Me atendió de inmediato, y con la misma solicitud de siempre. El mago Charamama nunca me había fallado, una tras otra me había anunciado hace siglos, allá en el Perú, todas y cada una de las calamidades que con el tiempo y mis viajes me fueron abatiendo por diversos países y ciudades, aunque claro, yo nunca quise hacerle caso, yo nunca quise tomar en serio la extendida reputación de aquel hombre que, en el longevo ejercicio de su magia, lo había adivinado todo, todo menos que su hija iba a salirle puta. Eternamente entristecido por tan garrafal falla, hablóme Charamama, repitióme en realidad lo mismo de siempre: No andar yéndose siempre, Martín Romaña, no andar pensando tampoco que se trata de norte y sur, Martín Romaña, no andar enmelancolizándose uno todo el tiempo porque nuevamente se está de regreso de tanto, Martín Romaña, no permanecer tampoco, Martín Romaña, es decir, sobre todo no permanecer sin escribir, la cosa está en escribir y en escribirlo, Martín Romaña, y en ser duro cuando lo exige la ocasión… Por ejemplo, ¿que le va a responder usted al Andrés ese de Torremolinos? Tenga usted este cuaderno, no es azul pero anote usted, ya después lo pasa en limpio cuando escriba de a verdad, vamos, anote, quiero ver qué le va a responder usted, nada de sí, nada de muchas gracias ni de huidas cuando usted hace años que sabe lo que desea, Martín Romaña, no escaparse, Martín Romaña, nada de eso porque terminará usted yaciendo como su cuaderno azul, entender, en cambio, interpretar, en cambio, enfrentarse, en cambio, escribir, en cambio… Vamos, anote: Para Andrés de Torremolinos. Vamos…

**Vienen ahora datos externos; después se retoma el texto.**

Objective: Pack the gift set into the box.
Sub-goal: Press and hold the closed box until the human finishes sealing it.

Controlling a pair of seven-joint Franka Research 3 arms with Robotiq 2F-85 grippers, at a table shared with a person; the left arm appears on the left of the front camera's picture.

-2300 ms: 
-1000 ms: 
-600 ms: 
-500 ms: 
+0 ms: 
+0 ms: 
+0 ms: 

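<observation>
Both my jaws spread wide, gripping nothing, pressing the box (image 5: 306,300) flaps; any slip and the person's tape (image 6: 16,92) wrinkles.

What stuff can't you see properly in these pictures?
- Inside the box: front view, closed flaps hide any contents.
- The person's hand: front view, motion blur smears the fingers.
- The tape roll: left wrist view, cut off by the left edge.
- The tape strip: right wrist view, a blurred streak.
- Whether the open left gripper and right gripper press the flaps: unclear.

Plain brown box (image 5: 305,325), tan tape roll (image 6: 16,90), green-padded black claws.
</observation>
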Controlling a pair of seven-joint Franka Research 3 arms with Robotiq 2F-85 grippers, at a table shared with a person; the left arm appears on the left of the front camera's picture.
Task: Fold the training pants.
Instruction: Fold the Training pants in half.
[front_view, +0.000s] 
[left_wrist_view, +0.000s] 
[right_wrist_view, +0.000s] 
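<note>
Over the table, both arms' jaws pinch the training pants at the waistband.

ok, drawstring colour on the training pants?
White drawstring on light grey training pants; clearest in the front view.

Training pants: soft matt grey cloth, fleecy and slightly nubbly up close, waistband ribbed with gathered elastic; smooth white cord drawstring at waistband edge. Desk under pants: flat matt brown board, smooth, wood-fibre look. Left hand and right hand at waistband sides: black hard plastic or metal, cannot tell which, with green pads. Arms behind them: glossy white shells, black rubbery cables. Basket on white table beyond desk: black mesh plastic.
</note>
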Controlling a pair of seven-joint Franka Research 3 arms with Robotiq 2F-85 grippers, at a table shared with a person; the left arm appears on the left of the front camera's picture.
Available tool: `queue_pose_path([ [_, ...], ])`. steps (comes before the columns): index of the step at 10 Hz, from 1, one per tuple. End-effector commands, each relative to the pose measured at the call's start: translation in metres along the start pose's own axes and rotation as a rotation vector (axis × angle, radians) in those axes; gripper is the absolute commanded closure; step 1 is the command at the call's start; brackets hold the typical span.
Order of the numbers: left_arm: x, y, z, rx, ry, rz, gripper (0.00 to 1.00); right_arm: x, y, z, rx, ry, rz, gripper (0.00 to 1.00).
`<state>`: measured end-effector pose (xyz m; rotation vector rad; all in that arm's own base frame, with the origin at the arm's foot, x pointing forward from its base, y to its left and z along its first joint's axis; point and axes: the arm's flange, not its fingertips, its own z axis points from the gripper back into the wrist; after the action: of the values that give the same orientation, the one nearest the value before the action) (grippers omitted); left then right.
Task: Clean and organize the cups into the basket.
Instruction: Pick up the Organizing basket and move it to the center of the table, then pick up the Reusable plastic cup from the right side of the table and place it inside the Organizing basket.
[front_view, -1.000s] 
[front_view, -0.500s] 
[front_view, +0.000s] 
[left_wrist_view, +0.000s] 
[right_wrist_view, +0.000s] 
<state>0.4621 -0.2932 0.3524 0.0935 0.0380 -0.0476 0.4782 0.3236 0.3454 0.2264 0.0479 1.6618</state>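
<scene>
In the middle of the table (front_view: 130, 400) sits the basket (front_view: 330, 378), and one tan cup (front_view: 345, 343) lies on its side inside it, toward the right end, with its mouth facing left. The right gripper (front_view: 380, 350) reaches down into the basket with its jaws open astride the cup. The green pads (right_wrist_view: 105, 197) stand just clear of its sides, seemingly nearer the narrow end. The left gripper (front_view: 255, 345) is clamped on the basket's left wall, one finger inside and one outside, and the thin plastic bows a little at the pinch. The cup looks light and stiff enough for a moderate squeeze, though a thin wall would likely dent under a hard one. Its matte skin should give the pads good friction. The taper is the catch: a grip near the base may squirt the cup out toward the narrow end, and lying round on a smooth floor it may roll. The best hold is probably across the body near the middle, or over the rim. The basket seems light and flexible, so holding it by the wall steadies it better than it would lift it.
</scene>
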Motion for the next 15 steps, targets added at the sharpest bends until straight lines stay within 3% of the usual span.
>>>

Cuanto más lejos te quede Torremolinos, mejor.
(Pentadius, s. IV a. de J.C.)
El camino de Ítaca no pasa por Torremolinos.
(Según Konstantino Kavafis)
—Si vas a Torremolinos, pregunta por la Dolores.
—¿Pero ésa no vivía en Calatayud?
—¡Di que te lo dije yo, mierda!
(Según el cristal con que se mire)
Hay que ver cómo sonríe el mago Charamama, olvidando un instante el dolor de una hija garrafal, al leer lo que acabo de dejar anotado. Arranca la hoja, me la entrega, me da un último consejo: El cuaderno azul, su cuaderno, inmediatamente, Martín Romaña.
—Sí, Charamama —le digo, desgarrando tres cartas en un sillón.
Nos conmovemos. Charamama y yo nos conmovemos más todavía. Ya suenan los violines y las trompetas del mariachi, ya se escucha aquella canción, el cuaderno azul es la propia Merceditas quien me lo alcanza, tras haberlo inaugurado: No te hice conocer a todos esos autores para que te perdieras en la vida, Martín Romaña. Charamama bendice la unión de una partida y de un regreso, se escuchan más fuerte los violines y las trompetas, el cuaderno azul es la propia Merceditas quien me lo ha alcanzado, ya inaugurado, canta Pedro Vargas: y volver, volver, vooolveeeeer, como nunca la emoción nos embarga, hasta el sillón Voltaire: como si se sintiera mejor…
Ésta es toda esa historia en un cuaderno azul que algún día necesitará de otro más, uno rojo.